--- DATA RECORDS ---

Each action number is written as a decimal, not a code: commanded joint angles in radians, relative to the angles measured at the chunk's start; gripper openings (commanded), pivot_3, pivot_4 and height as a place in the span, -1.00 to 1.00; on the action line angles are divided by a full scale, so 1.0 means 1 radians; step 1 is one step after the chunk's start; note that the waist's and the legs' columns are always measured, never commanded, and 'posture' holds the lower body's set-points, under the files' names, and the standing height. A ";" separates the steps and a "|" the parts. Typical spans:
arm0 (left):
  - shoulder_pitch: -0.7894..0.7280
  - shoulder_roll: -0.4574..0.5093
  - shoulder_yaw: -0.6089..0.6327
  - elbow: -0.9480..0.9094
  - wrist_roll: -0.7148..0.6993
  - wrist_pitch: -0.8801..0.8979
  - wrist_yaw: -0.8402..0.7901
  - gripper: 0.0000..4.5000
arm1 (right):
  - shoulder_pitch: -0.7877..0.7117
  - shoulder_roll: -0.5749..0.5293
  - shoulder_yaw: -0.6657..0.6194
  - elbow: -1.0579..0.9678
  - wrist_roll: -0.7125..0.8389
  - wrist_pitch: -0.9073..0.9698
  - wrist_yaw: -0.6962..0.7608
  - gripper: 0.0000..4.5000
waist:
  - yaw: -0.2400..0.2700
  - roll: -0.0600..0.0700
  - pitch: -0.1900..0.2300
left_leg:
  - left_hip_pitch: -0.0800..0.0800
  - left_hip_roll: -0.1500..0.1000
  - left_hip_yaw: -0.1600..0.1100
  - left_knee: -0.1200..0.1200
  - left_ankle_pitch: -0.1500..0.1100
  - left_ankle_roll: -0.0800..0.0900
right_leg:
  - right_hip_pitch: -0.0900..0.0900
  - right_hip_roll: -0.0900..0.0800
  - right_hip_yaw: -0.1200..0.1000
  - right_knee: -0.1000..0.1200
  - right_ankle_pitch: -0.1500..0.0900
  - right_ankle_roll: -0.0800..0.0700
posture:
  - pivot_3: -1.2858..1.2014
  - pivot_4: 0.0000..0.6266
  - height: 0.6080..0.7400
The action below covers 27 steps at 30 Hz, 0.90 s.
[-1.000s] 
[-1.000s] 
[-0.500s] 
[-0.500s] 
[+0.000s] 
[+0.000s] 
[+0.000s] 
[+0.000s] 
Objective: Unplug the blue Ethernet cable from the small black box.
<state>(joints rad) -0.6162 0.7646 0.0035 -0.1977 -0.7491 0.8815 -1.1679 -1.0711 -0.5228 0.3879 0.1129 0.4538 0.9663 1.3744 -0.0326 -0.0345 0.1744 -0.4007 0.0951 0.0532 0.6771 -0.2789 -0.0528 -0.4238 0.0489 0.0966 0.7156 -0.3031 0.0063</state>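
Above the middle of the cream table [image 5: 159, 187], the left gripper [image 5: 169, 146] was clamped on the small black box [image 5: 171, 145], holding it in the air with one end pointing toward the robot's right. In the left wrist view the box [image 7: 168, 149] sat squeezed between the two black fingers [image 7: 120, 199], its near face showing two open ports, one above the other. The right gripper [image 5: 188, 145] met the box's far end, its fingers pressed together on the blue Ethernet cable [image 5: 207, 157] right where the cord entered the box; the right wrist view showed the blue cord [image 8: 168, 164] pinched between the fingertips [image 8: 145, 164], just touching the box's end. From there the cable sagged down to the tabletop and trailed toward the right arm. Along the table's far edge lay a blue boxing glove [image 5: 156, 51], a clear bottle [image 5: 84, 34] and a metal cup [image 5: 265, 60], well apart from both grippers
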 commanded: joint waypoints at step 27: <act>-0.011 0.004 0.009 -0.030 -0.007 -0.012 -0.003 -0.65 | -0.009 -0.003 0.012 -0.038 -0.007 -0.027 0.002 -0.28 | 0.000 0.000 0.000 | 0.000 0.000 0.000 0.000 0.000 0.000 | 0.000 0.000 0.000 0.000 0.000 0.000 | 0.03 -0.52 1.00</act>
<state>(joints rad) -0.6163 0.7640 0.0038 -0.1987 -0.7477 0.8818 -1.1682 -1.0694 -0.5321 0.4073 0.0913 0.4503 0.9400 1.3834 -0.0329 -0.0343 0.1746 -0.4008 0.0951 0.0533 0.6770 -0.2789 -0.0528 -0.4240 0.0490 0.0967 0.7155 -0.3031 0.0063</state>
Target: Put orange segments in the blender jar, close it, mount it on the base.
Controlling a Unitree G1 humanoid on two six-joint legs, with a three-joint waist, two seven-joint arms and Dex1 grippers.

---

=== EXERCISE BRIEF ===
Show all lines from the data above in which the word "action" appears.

=== RESPONSE AREA ===
Each action number is written as a decimal, not a code: commanded joint angles in radians, relative to the angles measured at the chunk's start; gripper openings (commanded), pivot_3, pivot_4 and height as a place in the span, -1.00 to 1.00; on the action line angles are divided by a full scale, so 1.0 means 1 radians; step 1 is one step after the chunk's start; note that the waist's and the legs' columns are always measured, never commanded, and 'posture' holds the lower body's set-points, under the files' names, and the standing height. A ";" separates the steps and a "|" the parts. Typical spans:
The action below covers 27 steps at 30 Hz, 0.90 s.

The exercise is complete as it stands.